Hier wächst offensichtlich die Furcht, dass die Schuldenkrise einiger europäischer Staaten doch noch die ganze Region mitreißen könnte. Die Rettungsbemühungen der Europäischen Union für hoch verschuldete Staaten und die Stützungsbemühungen des Rentenmarktes durch die Europäische Zentralbank scheinen die Investoren nicht nachhaltig zu beruhigen. Zum Jahreswechsel hat die Nervosität wieder spürbar zugenommen. Europäisches Kapital flüchtet derweil in Sachwerte: Der "Goldrausch" hält unvermindert an und erreicht schwindelerregende Höhen. Aber auch Betongold, solange es beste Core-Qualitäten besitzt, ist als Anlage - oder muss man sagen: Fluchtburg? begehrt.

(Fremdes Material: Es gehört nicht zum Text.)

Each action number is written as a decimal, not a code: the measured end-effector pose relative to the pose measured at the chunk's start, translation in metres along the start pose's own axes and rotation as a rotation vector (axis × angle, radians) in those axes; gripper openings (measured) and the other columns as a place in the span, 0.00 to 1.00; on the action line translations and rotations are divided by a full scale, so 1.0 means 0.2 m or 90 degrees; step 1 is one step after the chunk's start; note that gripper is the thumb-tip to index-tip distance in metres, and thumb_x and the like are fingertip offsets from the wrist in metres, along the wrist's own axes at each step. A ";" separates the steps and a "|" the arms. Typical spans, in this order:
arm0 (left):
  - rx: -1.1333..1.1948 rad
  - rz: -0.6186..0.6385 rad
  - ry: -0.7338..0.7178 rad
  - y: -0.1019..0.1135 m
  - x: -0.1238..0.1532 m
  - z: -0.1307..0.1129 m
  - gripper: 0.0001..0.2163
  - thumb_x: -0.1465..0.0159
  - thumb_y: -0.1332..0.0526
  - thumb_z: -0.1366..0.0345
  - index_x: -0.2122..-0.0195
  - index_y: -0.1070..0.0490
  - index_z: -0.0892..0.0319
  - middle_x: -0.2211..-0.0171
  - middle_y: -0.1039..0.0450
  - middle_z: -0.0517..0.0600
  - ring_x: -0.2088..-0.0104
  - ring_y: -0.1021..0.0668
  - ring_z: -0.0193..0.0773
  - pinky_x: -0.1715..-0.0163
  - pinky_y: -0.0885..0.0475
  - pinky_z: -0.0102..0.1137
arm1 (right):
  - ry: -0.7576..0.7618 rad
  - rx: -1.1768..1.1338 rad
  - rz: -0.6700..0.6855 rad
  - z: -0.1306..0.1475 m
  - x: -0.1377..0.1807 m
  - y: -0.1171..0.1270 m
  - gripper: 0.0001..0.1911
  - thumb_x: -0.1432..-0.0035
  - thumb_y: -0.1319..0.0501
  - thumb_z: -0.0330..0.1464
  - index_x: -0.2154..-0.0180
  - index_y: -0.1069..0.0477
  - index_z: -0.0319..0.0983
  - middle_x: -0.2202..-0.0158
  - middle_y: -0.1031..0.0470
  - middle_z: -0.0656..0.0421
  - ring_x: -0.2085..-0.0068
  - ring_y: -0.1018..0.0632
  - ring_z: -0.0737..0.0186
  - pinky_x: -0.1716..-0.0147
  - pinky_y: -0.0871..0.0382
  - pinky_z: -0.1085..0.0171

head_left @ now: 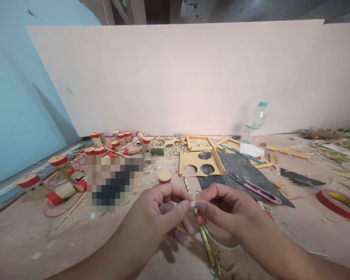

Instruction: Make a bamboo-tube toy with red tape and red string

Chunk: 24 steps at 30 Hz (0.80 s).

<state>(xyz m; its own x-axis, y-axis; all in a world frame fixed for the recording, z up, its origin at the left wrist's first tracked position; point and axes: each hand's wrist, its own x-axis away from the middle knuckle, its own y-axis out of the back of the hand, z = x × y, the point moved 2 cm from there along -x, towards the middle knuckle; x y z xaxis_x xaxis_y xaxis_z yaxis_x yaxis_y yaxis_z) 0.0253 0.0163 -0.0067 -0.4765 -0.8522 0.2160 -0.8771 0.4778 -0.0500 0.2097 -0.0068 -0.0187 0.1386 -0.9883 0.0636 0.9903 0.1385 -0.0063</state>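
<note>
My left hand (169, 212) and my right hand (226, 206) meet low in the middle of the head view. Thumbs and fingertips of both are closed in a pinch on a small whitish piece (193, 203), mostly covered by the fingers; its kind does not show. Behind and below the fingertips runs a thin patterned yellow-green stick (205, 243); I cannot tell whether the fingers touch it. Just beyond my left hand stands a short cylinder with a red band (165, 177). A yellowish board with round holes (200, 160) lies farther back.
Several red-banded cylinders (98, 151) with red strings crowd the left. To the right lie a black sheet (236, 167), a pink cutter knife (262, 192) and a red tape roll (338, 204). A plastic bottle (254, 122) stands by the white panel (175, 77). Shavings litter the table.
</note>
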 end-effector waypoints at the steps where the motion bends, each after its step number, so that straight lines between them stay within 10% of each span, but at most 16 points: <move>1: 0.000 0.000 -0.001 0.00 0.00 0.00 0.17 0.38 0.27 0.51 0.59 0.24 0.60 0.76 0.19 0.46 0.81 0.20 0.31 0.79 0.23 0.23 | -0.004 0.002 -0.003 0.00 0.00 0.00 0.19 0.48 0.22 0.47 0.71 0.22 0.40 0.73 0.17 0.60 0.69 0.21 0.62 0.66 0.27 0.65; 24: -0.150 -0.016 -0.003 0.01 0.01 0.05 0.16 0.34 0.34 0.49 0.61 0.24 0.58 0.79 0.24 0.44 0.83 0.23 0.32 0.83 0.28 0.22 | -0.004 0.030 -0.002 0.01 0.00 0.00 0.16 0.47 0.23 0.44 0.71 0.23 0.40 0.73 0.17 0.59 0.70 0.21 0.62 0.68 0.27 0.66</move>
<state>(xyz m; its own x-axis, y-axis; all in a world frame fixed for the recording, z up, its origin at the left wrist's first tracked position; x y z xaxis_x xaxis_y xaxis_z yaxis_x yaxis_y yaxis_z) 0.0229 0.0134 -0.0158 -0.4550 -0.8655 0.2094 -0.8508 0.4920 0.1847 0.2100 -0.0074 -0.0159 0.1348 -0.9884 0.0697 0.9896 0.1378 0.0413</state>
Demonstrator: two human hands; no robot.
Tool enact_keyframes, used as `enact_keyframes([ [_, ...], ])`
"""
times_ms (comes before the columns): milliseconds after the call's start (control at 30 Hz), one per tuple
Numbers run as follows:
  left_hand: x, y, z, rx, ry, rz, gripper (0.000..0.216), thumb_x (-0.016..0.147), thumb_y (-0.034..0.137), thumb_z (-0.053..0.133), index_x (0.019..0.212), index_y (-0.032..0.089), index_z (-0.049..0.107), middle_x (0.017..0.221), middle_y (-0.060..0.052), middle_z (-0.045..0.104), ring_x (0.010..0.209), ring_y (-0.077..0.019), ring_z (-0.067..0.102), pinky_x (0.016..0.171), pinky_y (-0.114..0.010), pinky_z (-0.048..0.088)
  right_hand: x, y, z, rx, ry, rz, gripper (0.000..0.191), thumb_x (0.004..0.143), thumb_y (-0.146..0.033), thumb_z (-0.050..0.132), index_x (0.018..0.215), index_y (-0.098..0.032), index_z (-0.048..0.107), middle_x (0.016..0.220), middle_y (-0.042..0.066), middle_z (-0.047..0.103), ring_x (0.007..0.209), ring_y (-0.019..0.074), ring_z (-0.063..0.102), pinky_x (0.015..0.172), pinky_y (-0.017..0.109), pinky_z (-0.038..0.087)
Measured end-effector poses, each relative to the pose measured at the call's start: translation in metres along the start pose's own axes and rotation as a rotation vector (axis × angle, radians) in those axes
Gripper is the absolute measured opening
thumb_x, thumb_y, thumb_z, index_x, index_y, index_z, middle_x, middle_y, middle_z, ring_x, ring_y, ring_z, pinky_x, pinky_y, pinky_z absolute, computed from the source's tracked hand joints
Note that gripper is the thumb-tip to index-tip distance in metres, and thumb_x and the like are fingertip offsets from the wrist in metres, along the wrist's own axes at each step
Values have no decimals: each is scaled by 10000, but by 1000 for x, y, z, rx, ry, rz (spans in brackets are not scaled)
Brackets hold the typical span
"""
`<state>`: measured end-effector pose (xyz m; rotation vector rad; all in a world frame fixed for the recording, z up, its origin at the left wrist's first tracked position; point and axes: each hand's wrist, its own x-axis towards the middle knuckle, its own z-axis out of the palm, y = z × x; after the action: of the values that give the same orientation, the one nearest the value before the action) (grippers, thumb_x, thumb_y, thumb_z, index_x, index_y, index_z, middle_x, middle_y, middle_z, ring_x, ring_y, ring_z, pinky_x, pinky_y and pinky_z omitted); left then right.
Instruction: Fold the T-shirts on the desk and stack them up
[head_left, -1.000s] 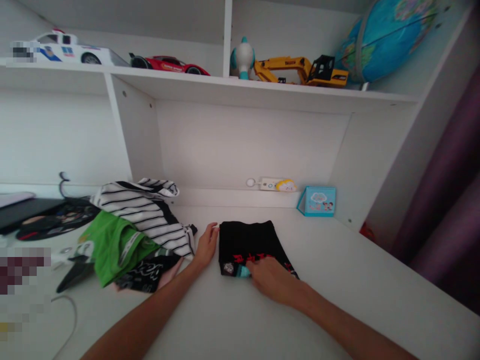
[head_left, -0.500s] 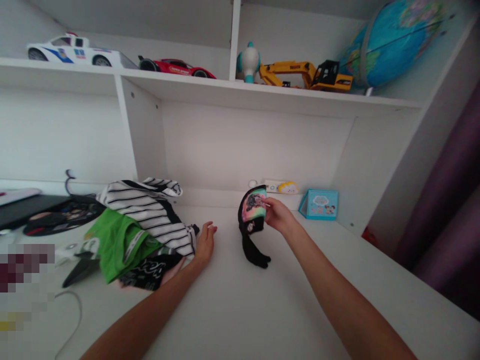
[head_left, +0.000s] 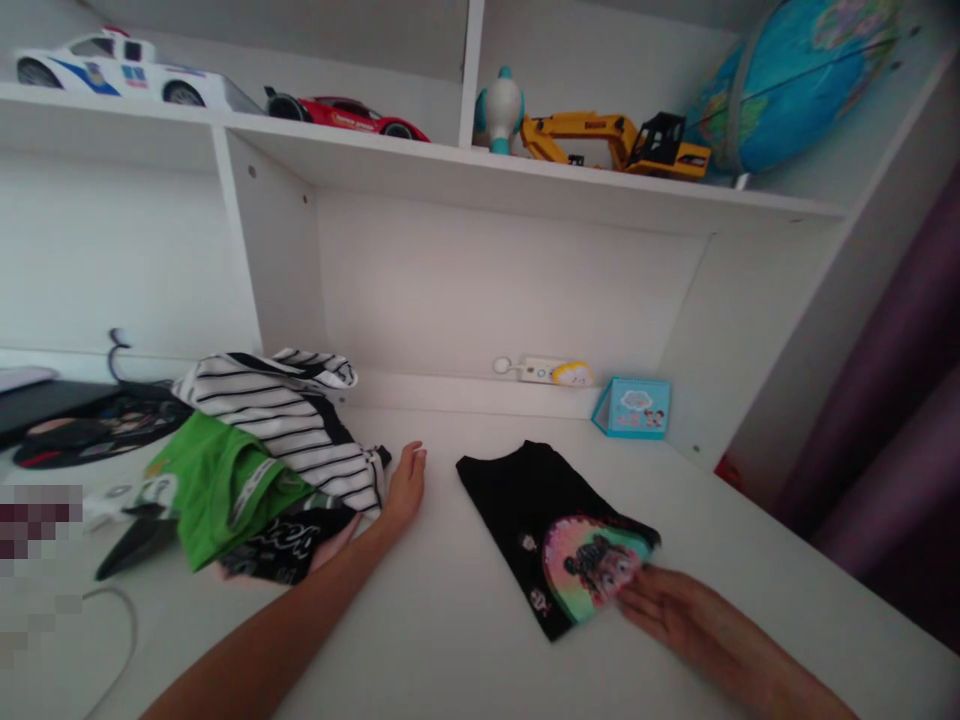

Im Gegensatz zum Edelmetall, dessen Wertentwicklung fast ausschließlich durch die Spekulation bestimmt wird, können Immobilien unter Umständen immerhin einen Inflationsschutz bieten und leidliche Renditen abwerfen, solange Kaufpreis und Mieterträge in einem wirtschaftlich sinnvollen Verhältnis stehen. Kaufmännisch denkende Investoren werden darauf achten. Doch wohin soll die enorme Liquidität, mit denen Staaten und Notenbanken verzweifelt die Konjunktur anschieben und Staatspleiten kaschieren wollen? Längst ist sie wieder da, die Furcht vor neuen Blasen - an den Rohstoffmärkten sowieso, in den Top-Immobilienstandorten ohnehin, an den Börsen in Asien und Amerika wahrscheinlich auch. Der Druck auf dem Kessel steigt. L. H.